Request PDF | Histopathology of Carotid Atherosclerotic Disease | Stroke is the third leading cause of death in the United States, constituting approximately 700,000 cases each year, of which 01/06/2014Β Β· Objectives The goal of this study was to investigate carotid plaque characteristics in symptomatic versus asymptomatic patients with the use of nonocclusive optical coherence tomography (OCT). Background The identification of asymptomatic patients with carotid disease who are at risk of stroke remains a challenge. There is an increasing awareness that plaque characteristics may best …

Noels Schulzzi

12/02/2011Β Β· Cerebrovascular disease remains a leading cause of morbidity, mortality, and health care expenditure in the United States. Approximately 80% of strokes are ischemic in origin, with 20% to 25% due to atherosclerotic disease of the carotid artery. It is well established that untreated, symptomatic carotid stenosis confers a 25% risk of stroke within 2 years, and that asymptomatic carotid Carotid Artery Disease Clinical Trials. A listing of Carotid Artery Disease medical research trials actively recruiting patient volunteers.

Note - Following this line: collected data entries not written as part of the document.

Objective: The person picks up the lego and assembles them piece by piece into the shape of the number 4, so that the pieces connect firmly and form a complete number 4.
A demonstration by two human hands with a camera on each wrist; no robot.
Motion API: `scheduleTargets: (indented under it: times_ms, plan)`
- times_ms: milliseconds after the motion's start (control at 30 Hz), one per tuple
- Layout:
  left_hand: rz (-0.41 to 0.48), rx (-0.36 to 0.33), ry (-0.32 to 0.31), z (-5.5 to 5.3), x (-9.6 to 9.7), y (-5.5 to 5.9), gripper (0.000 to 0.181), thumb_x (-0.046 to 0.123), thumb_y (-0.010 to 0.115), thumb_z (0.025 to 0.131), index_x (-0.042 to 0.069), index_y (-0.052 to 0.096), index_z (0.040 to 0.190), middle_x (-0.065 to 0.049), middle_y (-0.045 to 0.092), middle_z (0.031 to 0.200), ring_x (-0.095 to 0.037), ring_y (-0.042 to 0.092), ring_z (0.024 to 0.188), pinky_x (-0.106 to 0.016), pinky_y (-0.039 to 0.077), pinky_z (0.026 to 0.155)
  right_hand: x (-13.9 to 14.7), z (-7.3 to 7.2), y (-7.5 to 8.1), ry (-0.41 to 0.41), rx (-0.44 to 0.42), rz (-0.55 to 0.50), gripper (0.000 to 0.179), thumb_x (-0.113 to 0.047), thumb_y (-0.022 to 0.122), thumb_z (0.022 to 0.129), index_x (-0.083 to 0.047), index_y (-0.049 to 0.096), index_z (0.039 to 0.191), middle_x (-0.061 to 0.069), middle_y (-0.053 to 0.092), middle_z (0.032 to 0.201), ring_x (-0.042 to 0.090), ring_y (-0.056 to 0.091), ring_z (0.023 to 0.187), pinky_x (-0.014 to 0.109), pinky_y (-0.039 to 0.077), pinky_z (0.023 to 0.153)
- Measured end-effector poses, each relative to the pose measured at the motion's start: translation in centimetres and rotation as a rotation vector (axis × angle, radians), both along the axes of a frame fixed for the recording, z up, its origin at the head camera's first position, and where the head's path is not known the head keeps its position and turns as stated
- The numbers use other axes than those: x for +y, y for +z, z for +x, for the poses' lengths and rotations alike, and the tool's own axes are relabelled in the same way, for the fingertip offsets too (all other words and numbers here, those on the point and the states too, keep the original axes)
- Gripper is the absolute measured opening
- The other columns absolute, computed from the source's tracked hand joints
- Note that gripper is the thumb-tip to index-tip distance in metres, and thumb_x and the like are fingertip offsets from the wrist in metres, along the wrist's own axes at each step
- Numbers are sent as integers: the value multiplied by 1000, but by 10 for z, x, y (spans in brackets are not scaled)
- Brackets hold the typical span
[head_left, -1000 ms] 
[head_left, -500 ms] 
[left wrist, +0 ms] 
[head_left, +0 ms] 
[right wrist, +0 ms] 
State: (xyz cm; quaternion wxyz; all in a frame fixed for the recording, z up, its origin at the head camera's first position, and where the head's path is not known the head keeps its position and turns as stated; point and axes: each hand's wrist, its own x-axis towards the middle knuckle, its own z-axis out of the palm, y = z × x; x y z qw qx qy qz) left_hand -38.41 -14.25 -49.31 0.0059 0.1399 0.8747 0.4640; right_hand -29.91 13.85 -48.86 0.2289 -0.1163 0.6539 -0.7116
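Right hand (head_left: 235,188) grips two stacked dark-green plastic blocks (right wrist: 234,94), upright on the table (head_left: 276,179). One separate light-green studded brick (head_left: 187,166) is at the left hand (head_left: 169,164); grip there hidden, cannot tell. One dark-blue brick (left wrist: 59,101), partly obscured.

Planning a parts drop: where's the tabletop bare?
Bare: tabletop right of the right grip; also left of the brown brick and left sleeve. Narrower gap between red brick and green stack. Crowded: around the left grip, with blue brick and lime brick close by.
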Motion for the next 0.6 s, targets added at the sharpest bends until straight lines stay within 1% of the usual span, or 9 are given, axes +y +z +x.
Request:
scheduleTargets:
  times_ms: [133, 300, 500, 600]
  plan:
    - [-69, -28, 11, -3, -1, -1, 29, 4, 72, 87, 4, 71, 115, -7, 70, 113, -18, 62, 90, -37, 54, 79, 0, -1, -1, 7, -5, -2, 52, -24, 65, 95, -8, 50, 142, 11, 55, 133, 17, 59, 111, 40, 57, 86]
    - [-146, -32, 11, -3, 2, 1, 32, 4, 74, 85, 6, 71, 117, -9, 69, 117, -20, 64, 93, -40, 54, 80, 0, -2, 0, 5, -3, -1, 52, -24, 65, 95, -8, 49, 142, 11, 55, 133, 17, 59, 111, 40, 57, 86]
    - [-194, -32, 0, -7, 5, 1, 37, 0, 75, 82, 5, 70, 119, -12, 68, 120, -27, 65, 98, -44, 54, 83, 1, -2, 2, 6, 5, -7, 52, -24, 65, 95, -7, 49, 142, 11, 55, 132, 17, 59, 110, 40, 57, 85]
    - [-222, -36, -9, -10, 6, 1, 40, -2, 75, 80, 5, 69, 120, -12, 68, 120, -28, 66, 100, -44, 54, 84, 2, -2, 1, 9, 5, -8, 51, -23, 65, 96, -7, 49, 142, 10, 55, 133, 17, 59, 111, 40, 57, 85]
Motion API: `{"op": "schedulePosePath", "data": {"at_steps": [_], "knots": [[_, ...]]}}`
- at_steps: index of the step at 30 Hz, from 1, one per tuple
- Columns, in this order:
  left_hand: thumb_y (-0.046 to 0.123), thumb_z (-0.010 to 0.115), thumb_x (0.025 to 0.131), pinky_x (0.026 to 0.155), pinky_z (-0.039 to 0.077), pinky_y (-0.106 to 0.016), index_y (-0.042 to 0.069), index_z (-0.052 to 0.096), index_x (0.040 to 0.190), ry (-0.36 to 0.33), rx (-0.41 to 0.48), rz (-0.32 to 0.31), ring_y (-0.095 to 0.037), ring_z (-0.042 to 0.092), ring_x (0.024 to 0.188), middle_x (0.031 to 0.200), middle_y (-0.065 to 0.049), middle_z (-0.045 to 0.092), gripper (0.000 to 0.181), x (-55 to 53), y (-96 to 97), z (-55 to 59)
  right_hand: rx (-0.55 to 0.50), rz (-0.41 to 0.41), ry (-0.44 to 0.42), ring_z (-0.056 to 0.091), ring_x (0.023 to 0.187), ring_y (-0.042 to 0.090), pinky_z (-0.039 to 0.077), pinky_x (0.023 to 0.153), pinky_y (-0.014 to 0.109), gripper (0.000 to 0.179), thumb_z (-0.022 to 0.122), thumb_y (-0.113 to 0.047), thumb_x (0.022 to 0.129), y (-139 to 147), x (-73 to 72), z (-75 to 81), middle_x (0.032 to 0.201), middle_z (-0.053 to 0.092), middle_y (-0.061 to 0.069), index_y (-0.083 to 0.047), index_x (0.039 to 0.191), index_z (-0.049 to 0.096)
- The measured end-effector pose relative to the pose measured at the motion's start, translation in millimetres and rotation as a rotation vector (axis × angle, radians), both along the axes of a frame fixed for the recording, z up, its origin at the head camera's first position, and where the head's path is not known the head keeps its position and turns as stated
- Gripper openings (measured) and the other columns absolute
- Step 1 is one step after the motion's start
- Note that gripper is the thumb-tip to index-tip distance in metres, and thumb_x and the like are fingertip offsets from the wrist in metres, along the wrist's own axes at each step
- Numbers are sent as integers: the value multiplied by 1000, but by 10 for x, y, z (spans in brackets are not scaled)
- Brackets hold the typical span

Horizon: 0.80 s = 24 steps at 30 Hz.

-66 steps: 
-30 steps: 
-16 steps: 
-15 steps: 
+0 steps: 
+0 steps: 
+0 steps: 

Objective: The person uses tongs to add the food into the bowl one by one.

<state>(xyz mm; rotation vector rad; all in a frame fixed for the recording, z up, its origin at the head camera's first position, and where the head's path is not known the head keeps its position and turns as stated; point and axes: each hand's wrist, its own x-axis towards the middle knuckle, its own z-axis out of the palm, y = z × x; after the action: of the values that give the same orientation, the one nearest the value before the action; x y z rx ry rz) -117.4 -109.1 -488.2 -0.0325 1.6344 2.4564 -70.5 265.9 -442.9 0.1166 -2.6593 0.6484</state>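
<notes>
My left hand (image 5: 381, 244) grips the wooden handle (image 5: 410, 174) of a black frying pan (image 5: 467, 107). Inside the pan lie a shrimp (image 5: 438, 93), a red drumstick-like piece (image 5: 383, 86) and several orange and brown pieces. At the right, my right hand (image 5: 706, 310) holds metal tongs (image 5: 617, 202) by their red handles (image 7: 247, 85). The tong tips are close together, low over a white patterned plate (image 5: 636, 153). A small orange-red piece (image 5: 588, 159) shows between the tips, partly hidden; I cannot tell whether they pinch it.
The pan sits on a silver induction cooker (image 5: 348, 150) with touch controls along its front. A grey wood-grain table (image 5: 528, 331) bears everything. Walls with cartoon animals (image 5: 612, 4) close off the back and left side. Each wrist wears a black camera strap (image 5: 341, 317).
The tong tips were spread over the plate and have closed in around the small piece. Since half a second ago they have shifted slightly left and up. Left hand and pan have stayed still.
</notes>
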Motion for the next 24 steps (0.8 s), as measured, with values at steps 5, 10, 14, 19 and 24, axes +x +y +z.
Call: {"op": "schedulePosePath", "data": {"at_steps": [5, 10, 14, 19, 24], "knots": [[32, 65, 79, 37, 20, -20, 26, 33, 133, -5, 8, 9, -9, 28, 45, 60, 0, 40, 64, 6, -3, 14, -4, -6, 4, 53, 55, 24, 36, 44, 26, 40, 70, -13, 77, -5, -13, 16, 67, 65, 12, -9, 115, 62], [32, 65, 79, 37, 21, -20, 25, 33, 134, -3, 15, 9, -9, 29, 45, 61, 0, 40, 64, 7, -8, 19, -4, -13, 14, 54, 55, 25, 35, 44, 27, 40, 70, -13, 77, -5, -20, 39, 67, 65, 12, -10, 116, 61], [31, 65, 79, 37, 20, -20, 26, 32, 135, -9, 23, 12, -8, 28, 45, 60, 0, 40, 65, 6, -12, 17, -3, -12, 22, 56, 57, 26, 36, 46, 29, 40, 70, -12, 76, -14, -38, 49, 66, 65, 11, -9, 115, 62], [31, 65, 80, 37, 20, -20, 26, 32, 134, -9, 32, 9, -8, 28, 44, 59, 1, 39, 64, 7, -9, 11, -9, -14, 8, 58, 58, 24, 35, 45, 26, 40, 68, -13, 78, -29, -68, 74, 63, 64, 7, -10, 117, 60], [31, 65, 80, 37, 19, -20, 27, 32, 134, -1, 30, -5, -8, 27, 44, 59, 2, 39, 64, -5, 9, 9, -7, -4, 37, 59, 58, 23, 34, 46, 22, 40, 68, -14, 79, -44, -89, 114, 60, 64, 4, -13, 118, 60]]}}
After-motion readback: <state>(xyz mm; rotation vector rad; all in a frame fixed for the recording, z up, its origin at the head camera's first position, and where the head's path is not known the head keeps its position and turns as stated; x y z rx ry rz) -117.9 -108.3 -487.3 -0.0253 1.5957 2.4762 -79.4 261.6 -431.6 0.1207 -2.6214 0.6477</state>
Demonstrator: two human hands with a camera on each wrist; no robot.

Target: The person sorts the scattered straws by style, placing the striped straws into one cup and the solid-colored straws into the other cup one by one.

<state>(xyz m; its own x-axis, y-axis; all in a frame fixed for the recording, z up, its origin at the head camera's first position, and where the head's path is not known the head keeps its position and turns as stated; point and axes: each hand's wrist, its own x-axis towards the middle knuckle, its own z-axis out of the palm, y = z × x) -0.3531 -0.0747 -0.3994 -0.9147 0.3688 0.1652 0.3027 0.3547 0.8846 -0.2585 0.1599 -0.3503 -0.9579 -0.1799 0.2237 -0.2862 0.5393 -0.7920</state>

Search for closest city to find more detailed information on a …

Jason Statham

27 Feb 2015 ... Fibromuscular Dysplasia: Renewed Awareness and New Insights Regarding an Orphan Disease ... nearly 80 years ago, there is still astonishingly little awareness about fibromuscular dysplasia (FMD) within the medical community. ... The renal and extracranial carotid and vertebral arteries are most commonly affected, but FMD can be found in most ... The S curve: A novel morphological finding in the internal carotid artery in patients with fibromuscular dysplasia.

Jessica Kolhmann

Management of atherosclerotic carotid artery disease: Clinical practice guidelines of the Society treatment of carotid artery stenosis in the two clinical disease (CHD) or symptomatic atherosclerotic disease and LDL-C of 70 mg/dL for very high-risk persons with multiple risk factors.